Harald.alvestrand@elab-runit.sintef.no (11/06/90)

ISO 6937 defines floating accents, that is, an A with an accent is represented
as "accent-sign A", 2 octets.
ISO 8859 defines a single sign "accented A".
ISO 6937 also lists the "supported combinations" of accents and characters, and
has a non-spacing underline, which means that you can underline anything.
That in turn means that an eight-character name can take 24 bytes of storage
if it is all underlined, accented characters. Makes things a bit problematic
for programmers of FORTRAN.
In total, ISO 6937 requires about 316 characters or character-accent
combinations
to be supported. That covers the needs of the Europeans that use Latin
alphabets.

The question of switching character sets belongs to ISO 2022, which defines
escape sequences for the purpose. That in turn refers the "international
registry
of character sets", which is maintained by somebody, I THINK it is ECMA, but
I do not remember this clearly.

BTW, ISO 8859 is really a collection of character sets, numbered from
ISO 8859-1
(the one the US people are pushing) to ISO 8859-9 (as of now). In all the sets,
the lower 128 positions are defined in the same way, but the higher positions
may have changes. I believe 8859-4 is suitable for the East European languages
(characters like C with an inverted circumflex accent are very important in
writing the languages of Chekoslovakia, for instance).
So, switching BETWEEN character sets is a requirement, at least until ISO 10646
is finalized (if ever). That one attempts to land every character in the world
inside one big 32-bit character set, with ISO 8859-1 as the first 256 bit
positions, leading to easy compression of 8859-1 text :-)
Any clarity added?

                 Harald Tveit Alvestrand
                 harald.alvestrand@elab-runit.sintef.no

philip@beeblebrox.dle.dg.com (Philip Gladstone) (11/06/90)

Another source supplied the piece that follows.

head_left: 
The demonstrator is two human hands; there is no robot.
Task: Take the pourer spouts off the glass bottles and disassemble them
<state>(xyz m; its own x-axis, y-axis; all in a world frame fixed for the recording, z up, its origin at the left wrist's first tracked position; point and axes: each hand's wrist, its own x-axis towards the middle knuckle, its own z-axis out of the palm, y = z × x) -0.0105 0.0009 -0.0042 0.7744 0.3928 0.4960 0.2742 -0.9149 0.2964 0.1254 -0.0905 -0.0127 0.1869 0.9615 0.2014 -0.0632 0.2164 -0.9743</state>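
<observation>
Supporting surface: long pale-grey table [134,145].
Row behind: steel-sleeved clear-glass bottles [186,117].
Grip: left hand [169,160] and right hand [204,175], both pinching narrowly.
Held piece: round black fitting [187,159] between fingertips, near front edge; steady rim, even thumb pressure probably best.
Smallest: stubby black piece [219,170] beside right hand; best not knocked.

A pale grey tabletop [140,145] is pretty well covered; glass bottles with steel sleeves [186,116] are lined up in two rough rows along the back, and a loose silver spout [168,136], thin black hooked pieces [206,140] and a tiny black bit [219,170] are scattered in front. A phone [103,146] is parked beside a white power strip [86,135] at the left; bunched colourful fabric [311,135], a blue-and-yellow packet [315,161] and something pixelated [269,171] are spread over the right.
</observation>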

Standard character sets are a true minefield. The scoop is (I think as
follows):

8859.1  8-bit   X-Windows character set
8859.n  8-bit   A family of character sets, including greek, cyrillic
                etc.
6937.n  8-bit (with *some* two byte characters)
                Overall includes the same set of characters as the
                entire 8859.n family. 6937.1 & 6937.2 are (roughly)
                equivalent to T.61 (1984) excluding Kanji.
T.61 (84) 8-bit (some two byte character), 16-bit Kanji.
                This contains all western european characters and the
                Japanese Kanji set. Note that the Kanji set contains
                Cyrillic and *some* greek characters (but no terminal
                sigma for instance).
T.61 (88) 8-bit (some two byte characters), 16-bit Kanji, 8-bit Greek
                This is an enhancement to the 84 version by the
                addition of an 8-bit greek set. I think that Chinese 
                also got added.
JIS C 6226  16-bit
                This is known as Kanji.
JIS X 0208      This is the current name for JIS C 6226.

T61String (TeletexString) is subtly incompatible between 1984 and 1988
X.400 (but I have a defect report in about that). Note that in any
event, T61String (88) is a SUPERSET of 84 in that greek characters are
allowed. 

Also please note that the curly bracket characters {} *are* in
T61String, its is just that they are rather difficult to find being
located in the kanji portion. 

In answer to your question 'What are the respective merits?':

    As far as I am concerned, each character set for conveying data is
    sufficiently different, with different escape sequences etc, that
    you need to have a comprehensive solution to the character set 
    problem. Once you have this, it doesn't matter much which set you
    use provided you don't start losing characters.


     
--
Philip Gladstone      
Development Lab Europe 
Data General, Cambridge
England.  +44 223-67600

hitoaki@kyo-sr.ntt.junet (SAKAMOTO Hitoaki) (11/07/90)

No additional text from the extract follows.